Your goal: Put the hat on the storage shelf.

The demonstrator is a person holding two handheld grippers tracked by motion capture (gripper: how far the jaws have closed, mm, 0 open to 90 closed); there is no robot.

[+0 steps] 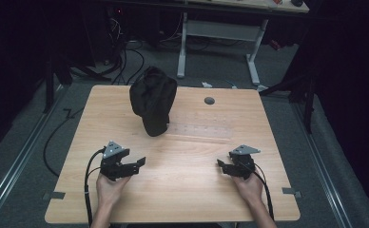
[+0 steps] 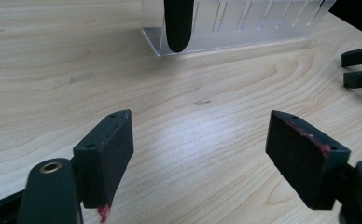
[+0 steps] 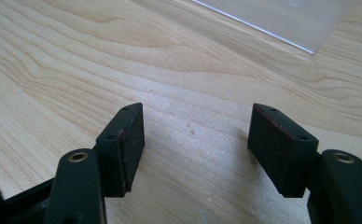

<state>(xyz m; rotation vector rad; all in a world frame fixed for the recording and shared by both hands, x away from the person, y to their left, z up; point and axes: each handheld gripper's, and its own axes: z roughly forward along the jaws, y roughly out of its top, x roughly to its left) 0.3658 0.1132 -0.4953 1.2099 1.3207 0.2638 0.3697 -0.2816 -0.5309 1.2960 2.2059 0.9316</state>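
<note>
A black cloth (image 1: 151, 97) stands bunched in a tall lump on the far half of the table (image 1: 182, 190), left of centre. Its long axis runs roughly upright, leaning a little, with the wider crumpled mass on top and a narrower end meeting the wood. In the left gripper view a dark rounded end of the cloth (image 2: 178, 25) hangs down into the left end of a clear rack (image 2: 235, 23).

The rack is a low transparent plastic piece with a row of slots, lying on the table just right of the cloth's base; in the high view the rack (image 1: 201, 130) is faint and runs left to right. A corner of its clear base (image 3: 281, 18) shows at the top of the right gripper view.

The left gripper (image 1: 137, 164) sits low over the near left of the table, held in the left hand (image 1: 109, 187), its jaws spread wide with only bare wood between them. The right gripper (image 1: 222, 166), in the right hand (image 1: 249, 187), sits at the near right, jaws likewise spread and holding nothing. Both are well apart from the cloth.

The table is light wood with a visible grain and a small round grey cap (image 1: 209, 100) near the far edge. Around it lies grey floor with black cables (image 1: 125, 61), a white-legged desk (image 1: 220, 33) behind, and dark surroundings at both sides.
</note>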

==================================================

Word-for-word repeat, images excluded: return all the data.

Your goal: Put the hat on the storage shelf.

The demonstrator is a person holding two handheld grippers tracked by motion capture (gripper: how far the jaws have closed, mm, 0 open to 90 closed); there is no robot.

[+0 steps] 
[+0 steps] 
[+0 steps] 

<state>(xyz m; rotation vector rad; all in a world frame fixed for the recording and shared by both hands, x away from the person, y to their left, z up; point and axes: each handheld gripper's, and its own axes: z roughly forward along the jaws, y roughly out of its top, x roughly to its left) 0.3658 0.1132 -0.4953 1.2099 1.3207 0.2638 0.3697 -0.2816 -0.5309 1.2960 2.2059 0.9316</state>
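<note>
A black cloth (image 1: 151, 97) stands bunched in a tall lump on the far half of the table (image 1: 182, 190), left of centre. Its long axis runs roughly upright, leaning a little, with the wider crumpled mass on top and a narrower end meeting the wood. In the left gripper view a dark rounded end of the cloth (image 2: 178, 25) hangs down into the left end of a clear rack (image 2: 235, 23).

The rack is a low transparent plastic piece with a row of slots, lying on the table just right of the cloth's base; in the high view the rack (image 1: 201, 130) is faint and runs left to right. A corner of its clear base (image 3: 281, 18) shows at the top of the right gripper view.

The left gripper (image 1: 137, 164) sits low over the near left of the table, held in the left hand (image 1: 109, 187), its jaws spread wide with only bare wood between them. The right gripper (image 1: 222, 166), in the right hand (image 1: 249, 187), sits at the near right, jaws likewise spread and holding nothing. Both are well apart from the cloth.

The table is light wood with a visible grain and a small round grey cap (image 1: 209, 100) near the far edge. Around it lies grey floor with black cables (image 1: 125, 61), a white-legged desk (image 1: 220, 33) behind, and dark surroundings at both sides.
</note>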

What this exercise needed has been supplied.